- [BRIEF]: Give back all of the data exactly, with every picture omitted.

- [DATASET CONTENT]:
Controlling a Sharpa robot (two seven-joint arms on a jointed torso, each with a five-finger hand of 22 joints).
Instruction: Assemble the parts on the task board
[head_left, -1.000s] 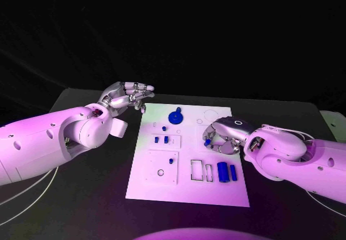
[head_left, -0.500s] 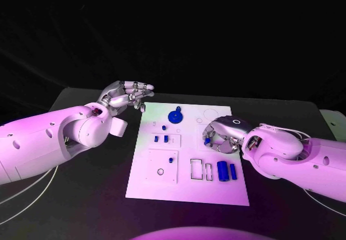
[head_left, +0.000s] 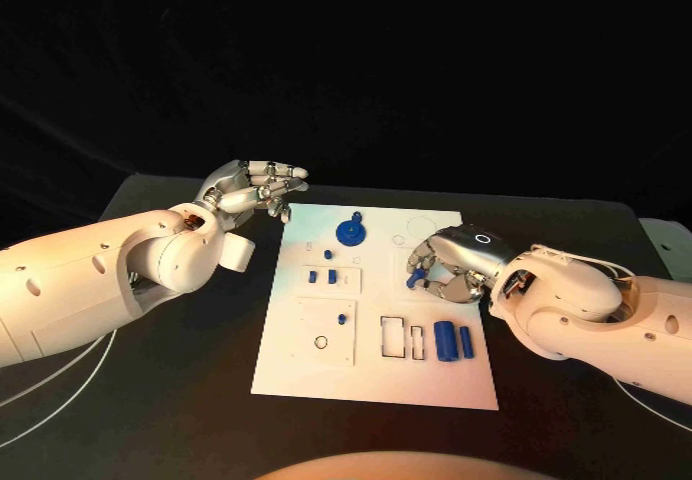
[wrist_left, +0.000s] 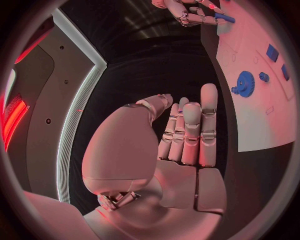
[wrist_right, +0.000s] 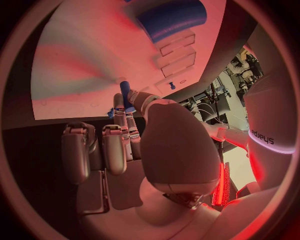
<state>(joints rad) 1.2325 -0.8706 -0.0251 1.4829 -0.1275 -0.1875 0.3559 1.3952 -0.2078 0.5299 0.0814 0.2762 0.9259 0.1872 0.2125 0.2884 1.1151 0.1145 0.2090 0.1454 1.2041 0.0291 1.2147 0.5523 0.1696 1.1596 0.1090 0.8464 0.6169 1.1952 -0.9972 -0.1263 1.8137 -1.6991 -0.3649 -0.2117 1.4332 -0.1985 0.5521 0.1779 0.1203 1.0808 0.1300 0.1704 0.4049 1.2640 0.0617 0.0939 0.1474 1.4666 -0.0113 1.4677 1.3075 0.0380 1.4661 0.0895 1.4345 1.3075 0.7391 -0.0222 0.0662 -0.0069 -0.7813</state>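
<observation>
Pinched between thumb and a finger of the right robot hand (head_left: 450, 268): a small blue peg (head_left: 414, 277), seen poking past the fingertips in the right wrist view (wrist_right: 125, 91), held just above the task board (head_left: 378, 375) toward its 3 o'clock edge. Probably light, rigid moulded plastic, smooth enough to twist out of a fingertip pinch; best taken across its sides near the middle, leaving the lower end free for seating. Left robot hand (head_left: 257, 189) holding nothing, fingers loosely extended and close together, hovering over the dark tabletop (head_left: 173, 400) just off the board's 10 o'clock corner. Lying on the board: a blue gear (head_left: 352, 234) near 12 o'clock, likely easiest gripped by its raised hub or by the toothed rim; two small blue blocks (head_left: 323, 277) at the centre-left; a tiny blue piece (head_left: 340, 320) within a square recess (head_left: 326, 333) beside an empty ring-shaped hole; two blue bars (head_left: 453, 342) toward 4 o'clock, beside narrow rectangular slots (head_left: 401, 339) that look unfilled. Faint circular outlines near 1 o'clock also apparently vacant. Target socket for the held peg: cannot tell.
</observation>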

- [EXERCISE OUTPUT]:
Controlling a Sharpa robot (two seven-joint arms on a jointed torso, each with a five-finger hand of 22 joints).
Instruction: Assemble the parts on the task board
[head_left, -1.000s] 
[head_left, -0.500s] 
[head_left, +0.000s] 
[wrist_left, +0.000s] 
[wrist_right, +0.000s] 
<state>(joints rad) 1.2325 -0.8706 -0.0251 1.4829 -0.1275 -0.1875 0.3559 1.3952 -0.2078 0.5299 0.0814 0.2762 0.9259 0.1872 0.2125 0.2884 1.1151 0.1145 0.2090 0.1454 1.2041 0.0291 1.2147 0.5523 0.1696 1.1596 0.1090 0.8464 0.6169 1.1952 -0.9972 -0.1263 1.8137 -1.6991 -0.3649 -0.2117 1.4332 -0.1985 0.5521 0.1779 0.1203 1.0808 0.1300 0.1704 0.4049 1.2640 0.0617 0.0939 0.1474 1.4666 -0.0113 1.4677 1.3075 0.0380 1.4661 0.0895 1.4345 1.3075 0.7391 -0.0222 0.0662 -0.0069 -0.7813</state>
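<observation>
Pinched between thumb and a finger of the right robot hand (head_left: 450, 268): a small blue peg (head_left: 414, 277), seen poking past the fingertips in the right wrist view (wrist_right: 125, 91), held just above the task board (head_left: 378, 375) toward its 3 o'clock edge. Probably light, rigid moulded plastic, smooth enough to twist out of a fingertip pinch; best taken across its sides near the middle, leaving the lower end free for seating. Left robot hand (head_left: 257, 189) holding nothing, fingers loosely extended and close together, hovering over the dark tabletop (head_left: 173, 400) just off the board's 10 o'clock corner. Lying on the board: a blue gear (head_left: 352, 234) near 12 o'clock, likely easiest gripped by its raised hub or by the toothed rim; two small blue blocks (head_left: 323, 277) at the centre-left; a tiny blue piece (head_left: 340, 320) within a square recess (head_left: 326, 333) beside an empty ring-shaped hole; two blue bars (head_left: 453, 342) toward 4 o'clock, beside narrow rectangular slots (head_left: 401, 339) that look unfilled. Faint circular outlines near 1 o'clock also apparently vacant. Target socket for the held peg: cannot tell.
</observation>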

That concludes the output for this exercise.